PreCheck Health Services this week announced an agreement with Co-Diagnostics for the distribution of that firm’s Logix Smart COVID-19 PCR test and CoDx Box instrument in Romania and Moldova. It previously reached deals with Co-Diagnostics to distribute the test and instrument in Russia, Ecuador, and Panama.
Co-Diagnostics announced this week that CoSara Diagnostics, its joint venture for manufacturing in India, has become the first company in India to receive a license from the Central Drugs Standards Control Organization to manufacture RT-PCR COVID-19 test kits. The kits are expected to be sold on the Indian market, as well as for export to the surrounding regions.
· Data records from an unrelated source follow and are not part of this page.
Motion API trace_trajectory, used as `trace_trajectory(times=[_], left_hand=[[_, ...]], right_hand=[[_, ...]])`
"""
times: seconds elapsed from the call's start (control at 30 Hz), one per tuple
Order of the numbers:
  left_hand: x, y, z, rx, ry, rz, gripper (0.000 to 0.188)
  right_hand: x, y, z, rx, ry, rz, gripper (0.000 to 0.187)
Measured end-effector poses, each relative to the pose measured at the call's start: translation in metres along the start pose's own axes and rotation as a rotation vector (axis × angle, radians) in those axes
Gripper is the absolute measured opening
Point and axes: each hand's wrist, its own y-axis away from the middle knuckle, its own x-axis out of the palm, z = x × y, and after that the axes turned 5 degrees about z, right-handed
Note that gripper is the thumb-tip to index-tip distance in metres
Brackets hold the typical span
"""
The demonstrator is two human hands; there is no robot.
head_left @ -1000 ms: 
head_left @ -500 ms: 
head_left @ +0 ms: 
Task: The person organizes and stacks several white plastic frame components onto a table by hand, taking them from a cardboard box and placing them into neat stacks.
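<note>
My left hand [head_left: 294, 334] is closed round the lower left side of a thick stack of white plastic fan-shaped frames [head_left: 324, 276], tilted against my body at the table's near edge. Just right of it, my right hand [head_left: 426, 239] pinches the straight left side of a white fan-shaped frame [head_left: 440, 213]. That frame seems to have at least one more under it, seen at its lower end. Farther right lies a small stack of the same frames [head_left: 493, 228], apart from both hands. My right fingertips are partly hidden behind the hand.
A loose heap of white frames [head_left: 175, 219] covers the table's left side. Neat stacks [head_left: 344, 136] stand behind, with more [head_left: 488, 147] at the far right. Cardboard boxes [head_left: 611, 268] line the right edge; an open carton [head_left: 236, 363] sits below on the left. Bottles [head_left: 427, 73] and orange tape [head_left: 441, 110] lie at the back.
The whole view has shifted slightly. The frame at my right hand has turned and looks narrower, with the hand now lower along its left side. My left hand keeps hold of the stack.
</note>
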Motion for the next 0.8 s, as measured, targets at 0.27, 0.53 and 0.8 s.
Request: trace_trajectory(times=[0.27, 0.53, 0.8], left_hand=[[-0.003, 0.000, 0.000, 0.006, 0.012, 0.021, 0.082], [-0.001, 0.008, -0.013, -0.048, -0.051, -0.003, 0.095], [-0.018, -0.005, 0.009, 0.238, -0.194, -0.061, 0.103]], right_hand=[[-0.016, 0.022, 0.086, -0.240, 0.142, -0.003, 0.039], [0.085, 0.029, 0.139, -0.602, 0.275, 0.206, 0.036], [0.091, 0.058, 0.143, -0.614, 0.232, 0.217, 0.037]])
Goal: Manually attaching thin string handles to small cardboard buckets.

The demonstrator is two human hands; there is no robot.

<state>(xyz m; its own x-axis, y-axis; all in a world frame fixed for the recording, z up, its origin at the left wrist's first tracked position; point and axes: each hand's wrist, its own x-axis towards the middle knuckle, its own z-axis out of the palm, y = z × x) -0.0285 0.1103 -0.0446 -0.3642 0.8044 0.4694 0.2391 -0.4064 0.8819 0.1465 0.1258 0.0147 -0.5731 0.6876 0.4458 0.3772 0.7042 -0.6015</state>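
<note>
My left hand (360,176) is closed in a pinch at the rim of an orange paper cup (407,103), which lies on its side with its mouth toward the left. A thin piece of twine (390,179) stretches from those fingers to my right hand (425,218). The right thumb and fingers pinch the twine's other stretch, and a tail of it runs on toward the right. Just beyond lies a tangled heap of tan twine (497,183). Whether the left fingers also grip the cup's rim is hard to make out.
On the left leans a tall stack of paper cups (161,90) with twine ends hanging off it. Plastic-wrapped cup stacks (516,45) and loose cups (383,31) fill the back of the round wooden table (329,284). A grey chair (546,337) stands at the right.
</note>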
Exagen announced this week that it has entered a strategic partnership with Sonora Quest to offer preferred access to its AVISE testing to patients in Arizona. The testing provides diagnosis, prognosis, monitoring, and therapeutic options for patients with autoimmune rheumatic disease. Testing will be available through healthcare provider customers of Sonora Quest starting in spring 2020. Financial and other terms of the agreement were not disclosed.
Sight Diagnostics said this week it has partnered with Sheba Tel Hashomer Hospital in Israel to deploy Sight’s OLO blood analyzer to provide rapid complete blood count results in a dedicated coronavirus lab within the hospital, to process samples of infected patients who are being monitored and treated in a separate field hospital.
Prior to deploying OLO for coronavirus patient testing, Sight said it ran a two-month evaluation at Sheba Tel Hashomer's central lab. OLO is currently being used for routine CBC testing of Sheba’s positive coronavirus patients.
Agilent Technologies said this week that it will pay a quarterly dividend of $.18 per share of common stock on April 22 to all shareholders of record as of the close of business on March 31.
In Brief This Week is a selection of news items that may be of interest to our readers but had not previously appeared on GenomeWeb.